_Your goal_.
Give back only the lines in the records below from the one with "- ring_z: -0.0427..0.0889" to the one with "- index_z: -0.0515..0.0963", both inclusive, word for word.

::: Provided data

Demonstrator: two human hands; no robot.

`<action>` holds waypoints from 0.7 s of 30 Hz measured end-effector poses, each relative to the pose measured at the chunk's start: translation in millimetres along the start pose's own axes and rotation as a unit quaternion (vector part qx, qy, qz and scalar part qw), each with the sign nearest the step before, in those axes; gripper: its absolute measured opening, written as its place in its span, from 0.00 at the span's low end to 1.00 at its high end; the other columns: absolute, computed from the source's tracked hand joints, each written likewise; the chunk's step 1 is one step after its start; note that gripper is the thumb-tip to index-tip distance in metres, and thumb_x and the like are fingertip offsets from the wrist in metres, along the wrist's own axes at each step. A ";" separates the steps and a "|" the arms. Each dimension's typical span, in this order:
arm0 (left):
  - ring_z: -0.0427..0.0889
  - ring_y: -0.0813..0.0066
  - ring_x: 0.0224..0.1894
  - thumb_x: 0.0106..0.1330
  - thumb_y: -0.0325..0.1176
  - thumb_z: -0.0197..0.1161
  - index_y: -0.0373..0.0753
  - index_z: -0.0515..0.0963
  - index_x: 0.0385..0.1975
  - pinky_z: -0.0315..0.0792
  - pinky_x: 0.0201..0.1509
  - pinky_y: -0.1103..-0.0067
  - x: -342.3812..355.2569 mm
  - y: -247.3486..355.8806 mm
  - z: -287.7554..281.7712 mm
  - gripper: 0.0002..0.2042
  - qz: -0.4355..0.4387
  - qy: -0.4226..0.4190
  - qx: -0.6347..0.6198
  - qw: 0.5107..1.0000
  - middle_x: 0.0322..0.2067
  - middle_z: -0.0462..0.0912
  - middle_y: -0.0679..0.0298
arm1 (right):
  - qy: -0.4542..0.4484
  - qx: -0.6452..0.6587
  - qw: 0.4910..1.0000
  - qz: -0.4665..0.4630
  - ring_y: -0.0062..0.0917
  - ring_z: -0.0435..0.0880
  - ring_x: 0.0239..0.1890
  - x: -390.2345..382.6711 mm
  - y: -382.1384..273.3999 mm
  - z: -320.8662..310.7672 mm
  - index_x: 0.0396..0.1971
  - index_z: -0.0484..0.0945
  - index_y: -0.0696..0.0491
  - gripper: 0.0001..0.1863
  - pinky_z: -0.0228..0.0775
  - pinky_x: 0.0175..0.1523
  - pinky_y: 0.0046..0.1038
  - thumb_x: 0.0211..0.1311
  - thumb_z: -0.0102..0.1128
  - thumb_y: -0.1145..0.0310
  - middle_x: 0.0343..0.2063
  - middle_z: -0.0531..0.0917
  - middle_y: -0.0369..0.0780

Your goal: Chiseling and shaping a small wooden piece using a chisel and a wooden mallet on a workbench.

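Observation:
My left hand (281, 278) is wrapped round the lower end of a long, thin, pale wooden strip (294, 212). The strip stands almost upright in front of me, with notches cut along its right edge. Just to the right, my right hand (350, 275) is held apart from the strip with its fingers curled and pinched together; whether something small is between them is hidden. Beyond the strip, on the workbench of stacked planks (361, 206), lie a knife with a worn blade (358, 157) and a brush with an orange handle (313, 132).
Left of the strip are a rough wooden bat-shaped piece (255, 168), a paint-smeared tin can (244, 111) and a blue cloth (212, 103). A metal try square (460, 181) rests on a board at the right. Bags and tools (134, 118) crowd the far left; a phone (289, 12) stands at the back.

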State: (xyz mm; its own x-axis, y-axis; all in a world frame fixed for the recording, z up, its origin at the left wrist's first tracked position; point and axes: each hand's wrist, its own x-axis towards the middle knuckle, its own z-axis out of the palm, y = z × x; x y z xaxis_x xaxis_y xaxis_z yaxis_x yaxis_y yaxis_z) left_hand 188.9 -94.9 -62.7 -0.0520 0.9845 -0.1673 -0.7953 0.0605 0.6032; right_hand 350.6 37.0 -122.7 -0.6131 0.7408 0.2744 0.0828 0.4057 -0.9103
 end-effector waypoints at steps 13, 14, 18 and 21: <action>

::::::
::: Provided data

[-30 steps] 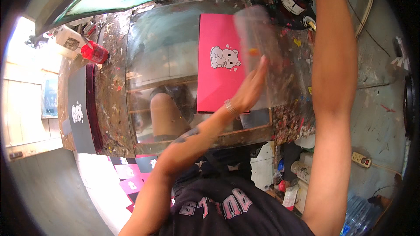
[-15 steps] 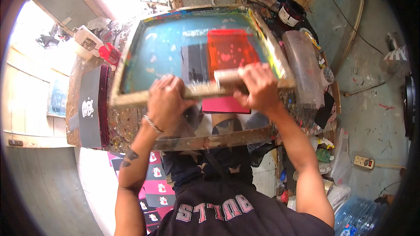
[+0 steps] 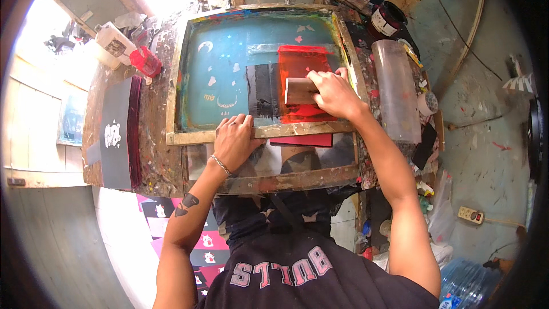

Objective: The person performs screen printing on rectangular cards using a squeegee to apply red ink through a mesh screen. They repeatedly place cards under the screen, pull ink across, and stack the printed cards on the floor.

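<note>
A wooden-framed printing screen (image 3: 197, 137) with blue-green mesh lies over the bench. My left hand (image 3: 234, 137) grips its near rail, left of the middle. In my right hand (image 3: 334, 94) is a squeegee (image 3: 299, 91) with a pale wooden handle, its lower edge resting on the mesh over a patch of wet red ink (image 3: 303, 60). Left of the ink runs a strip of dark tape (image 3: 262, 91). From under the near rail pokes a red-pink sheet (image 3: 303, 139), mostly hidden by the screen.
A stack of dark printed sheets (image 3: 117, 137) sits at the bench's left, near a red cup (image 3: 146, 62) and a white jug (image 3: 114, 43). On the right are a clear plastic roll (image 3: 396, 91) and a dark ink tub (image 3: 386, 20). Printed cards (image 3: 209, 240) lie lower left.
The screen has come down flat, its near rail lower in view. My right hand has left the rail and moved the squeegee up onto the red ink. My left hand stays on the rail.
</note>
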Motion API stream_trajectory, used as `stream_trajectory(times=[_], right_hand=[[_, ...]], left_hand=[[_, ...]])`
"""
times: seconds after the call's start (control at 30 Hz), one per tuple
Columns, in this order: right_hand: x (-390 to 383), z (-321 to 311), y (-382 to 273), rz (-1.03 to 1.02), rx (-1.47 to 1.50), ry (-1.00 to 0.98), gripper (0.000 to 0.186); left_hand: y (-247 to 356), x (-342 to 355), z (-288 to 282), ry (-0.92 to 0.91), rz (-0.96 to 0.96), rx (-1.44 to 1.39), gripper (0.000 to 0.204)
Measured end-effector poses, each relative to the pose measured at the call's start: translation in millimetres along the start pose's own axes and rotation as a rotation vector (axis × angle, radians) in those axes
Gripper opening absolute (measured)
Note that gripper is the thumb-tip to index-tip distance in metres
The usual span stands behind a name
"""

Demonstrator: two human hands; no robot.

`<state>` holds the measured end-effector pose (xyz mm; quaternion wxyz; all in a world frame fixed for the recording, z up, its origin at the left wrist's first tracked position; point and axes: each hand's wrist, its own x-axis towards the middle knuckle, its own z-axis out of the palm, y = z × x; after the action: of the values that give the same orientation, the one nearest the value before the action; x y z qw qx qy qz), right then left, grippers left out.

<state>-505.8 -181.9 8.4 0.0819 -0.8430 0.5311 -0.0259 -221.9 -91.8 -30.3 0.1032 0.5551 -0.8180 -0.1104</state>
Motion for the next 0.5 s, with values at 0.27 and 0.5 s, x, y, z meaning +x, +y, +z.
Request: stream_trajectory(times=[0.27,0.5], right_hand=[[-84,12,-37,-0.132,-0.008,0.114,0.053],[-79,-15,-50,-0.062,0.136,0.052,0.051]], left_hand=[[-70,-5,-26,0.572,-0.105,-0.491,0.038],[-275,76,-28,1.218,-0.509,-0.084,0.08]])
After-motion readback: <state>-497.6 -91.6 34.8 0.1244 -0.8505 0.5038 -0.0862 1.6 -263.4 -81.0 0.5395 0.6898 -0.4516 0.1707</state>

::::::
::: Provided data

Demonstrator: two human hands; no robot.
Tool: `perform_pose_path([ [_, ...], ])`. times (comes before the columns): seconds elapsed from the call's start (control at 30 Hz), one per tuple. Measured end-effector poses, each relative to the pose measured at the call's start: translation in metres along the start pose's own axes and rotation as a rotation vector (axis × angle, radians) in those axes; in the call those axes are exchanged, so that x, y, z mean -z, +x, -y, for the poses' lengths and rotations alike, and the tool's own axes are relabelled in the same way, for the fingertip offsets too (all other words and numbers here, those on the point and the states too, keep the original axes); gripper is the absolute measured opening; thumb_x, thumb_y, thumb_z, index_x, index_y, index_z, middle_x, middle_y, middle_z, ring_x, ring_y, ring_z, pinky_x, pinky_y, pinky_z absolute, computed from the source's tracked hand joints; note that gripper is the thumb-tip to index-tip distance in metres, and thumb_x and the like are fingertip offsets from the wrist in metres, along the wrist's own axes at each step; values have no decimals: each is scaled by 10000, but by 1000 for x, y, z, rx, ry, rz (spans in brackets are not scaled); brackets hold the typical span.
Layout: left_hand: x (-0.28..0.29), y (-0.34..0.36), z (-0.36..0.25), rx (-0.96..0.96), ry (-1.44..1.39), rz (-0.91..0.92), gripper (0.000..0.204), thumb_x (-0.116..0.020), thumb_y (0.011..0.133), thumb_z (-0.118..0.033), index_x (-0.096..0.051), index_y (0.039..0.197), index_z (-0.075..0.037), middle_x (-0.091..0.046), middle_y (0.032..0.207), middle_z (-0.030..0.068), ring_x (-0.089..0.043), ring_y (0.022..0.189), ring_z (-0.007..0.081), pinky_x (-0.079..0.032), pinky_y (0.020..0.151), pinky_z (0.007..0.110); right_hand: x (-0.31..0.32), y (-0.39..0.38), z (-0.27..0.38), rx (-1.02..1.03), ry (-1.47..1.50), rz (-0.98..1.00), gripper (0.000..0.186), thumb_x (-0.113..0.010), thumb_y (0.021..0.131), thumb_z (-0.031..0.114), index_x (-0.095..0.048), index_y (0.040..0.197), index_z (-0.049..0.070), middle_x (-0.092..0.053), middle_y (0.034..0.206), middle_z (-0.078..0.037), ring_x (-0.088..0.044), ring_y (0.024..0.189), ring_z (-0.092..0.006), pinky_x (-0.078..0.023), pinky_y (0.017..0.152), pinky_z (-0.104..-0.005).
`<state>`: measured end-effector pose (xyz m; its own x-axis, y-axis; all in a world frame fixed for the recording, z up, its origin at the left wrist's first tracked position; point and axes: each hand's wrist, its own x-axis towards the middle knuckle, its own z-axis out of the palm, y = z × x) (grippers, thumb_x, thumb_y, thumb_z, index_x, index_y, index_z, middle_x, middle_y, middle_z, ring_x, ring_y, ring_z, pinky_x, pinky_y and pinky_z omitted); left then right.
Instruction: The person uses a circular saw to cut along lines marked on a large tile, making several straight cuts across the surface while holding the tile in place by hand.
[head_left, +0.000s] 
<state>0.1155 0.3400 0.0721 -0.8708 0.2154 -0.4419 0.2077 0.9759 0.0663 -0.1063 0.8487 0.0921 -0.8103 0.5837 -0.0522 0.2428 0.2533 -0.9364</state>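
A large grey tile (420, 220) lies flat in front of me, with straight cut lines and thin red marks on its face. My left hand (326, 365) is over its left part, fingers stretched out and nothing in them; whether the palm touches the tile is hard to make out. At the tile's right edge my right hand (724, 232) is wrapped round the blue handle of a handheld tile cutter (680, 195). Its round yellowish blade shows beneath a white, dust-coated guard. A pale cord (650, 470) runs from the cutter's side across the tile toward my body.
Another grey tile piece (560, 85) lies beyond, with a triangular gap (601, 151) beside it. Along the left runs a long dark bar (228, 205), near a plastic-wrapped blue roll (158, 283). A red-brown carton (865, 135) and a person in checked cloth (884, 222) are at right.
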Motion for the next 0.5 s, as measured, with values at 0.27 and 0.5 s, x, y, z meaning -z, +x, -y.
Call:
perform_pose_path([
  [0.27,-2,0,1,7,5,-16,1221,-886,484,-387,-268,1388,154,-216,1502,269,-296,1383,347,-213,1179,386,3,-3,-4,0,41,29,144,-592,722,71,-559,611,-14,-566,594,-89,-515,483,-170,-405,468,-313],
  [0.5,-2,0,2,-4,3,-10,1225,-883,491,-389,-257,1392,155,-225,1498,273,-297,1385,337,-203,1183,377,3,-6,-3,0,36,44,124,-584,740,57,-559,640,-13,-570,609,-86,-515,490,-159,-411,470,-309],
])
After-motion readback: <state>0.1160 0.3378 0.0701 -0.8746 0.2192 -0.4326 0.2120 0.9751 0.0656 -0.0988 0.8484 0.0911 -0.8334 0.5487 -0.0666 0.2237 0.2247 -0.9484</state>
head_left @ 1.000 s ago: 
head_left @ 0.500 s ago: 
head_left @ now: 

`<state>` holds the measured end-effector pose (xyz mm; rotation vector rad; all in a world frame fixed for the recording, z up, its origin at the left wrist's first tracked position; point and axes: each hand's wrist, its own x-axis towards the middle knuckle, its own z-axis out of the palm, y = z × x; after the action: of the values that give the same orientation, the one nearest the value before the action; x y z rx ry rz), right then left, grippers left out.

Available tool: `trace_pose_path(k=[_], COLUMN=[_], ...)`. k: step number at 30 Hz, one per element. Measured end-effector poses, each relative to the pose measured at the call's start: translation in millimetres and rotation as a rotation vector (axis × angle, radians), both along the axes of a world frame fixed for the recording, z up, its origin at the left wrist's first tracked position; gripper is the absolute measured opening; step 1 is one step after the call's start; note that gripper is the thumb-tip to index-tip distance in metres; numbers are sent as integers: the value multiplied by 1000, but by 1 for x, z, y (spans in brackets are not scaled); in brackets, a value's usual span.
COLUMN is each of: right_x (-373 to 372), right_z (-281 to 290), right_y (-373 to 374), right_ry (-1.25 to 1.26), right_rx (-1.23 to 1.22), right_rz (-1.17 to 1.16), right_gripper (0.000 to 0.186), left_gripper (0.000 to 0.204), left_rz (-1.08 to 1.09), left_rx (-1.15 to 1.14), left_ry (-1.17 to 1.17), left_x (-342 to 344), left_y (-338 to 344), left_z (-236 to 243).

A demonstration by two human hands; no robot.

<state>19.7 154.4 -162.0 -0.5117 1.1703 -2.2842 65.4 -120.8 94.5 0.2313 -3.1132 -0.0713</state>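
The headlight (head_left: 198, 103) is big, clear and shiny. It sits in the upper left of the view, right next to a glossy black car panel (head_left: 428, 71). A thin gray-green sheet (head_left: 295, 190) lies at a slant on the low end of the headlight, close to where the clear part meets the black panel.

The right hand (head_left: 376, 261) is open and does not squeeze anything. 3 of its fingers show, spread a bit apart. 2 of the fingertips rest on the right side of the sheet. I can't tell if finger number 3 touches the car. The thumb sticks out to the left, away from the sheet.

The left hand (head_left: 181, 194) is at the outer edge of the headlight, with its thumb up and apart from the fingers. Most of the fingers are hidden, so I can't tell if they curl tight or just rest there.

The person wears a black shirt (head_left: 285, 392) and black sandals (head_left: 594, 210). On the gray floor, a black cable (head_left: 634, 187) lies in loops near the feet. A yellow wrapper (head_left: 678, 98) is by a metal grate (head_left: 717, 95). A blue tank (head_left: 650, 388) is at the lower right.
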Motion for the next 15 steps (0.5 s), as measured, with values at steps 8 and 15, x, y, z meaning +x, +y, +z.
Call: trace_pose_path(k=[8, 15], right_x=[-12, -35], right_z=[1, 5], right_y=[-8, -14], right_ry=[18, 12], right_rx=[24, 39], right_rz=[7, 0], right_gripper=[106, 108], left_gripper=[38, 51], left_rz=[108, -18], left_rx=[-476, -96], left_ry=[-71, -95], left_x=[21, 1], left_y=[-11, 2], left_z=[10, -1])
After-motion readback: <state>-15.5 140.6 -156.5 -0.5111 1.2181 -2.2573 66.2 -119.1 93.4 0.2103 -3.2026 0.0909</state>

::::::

_Exercise response_.
  - ring_z: -0.0427..0.0889
  - ring_y: -0.0813..0.0066
  - ring_x: 0.0224..0.1894
  - thumb_x: 0.0106..0.1330
  - thumb_y: -0.0325..0.1176
  - thumb_z: -0.0197..0.1161
  - index_y: -0.0373..0.0753
  - index_z: -0.0515..0.0963

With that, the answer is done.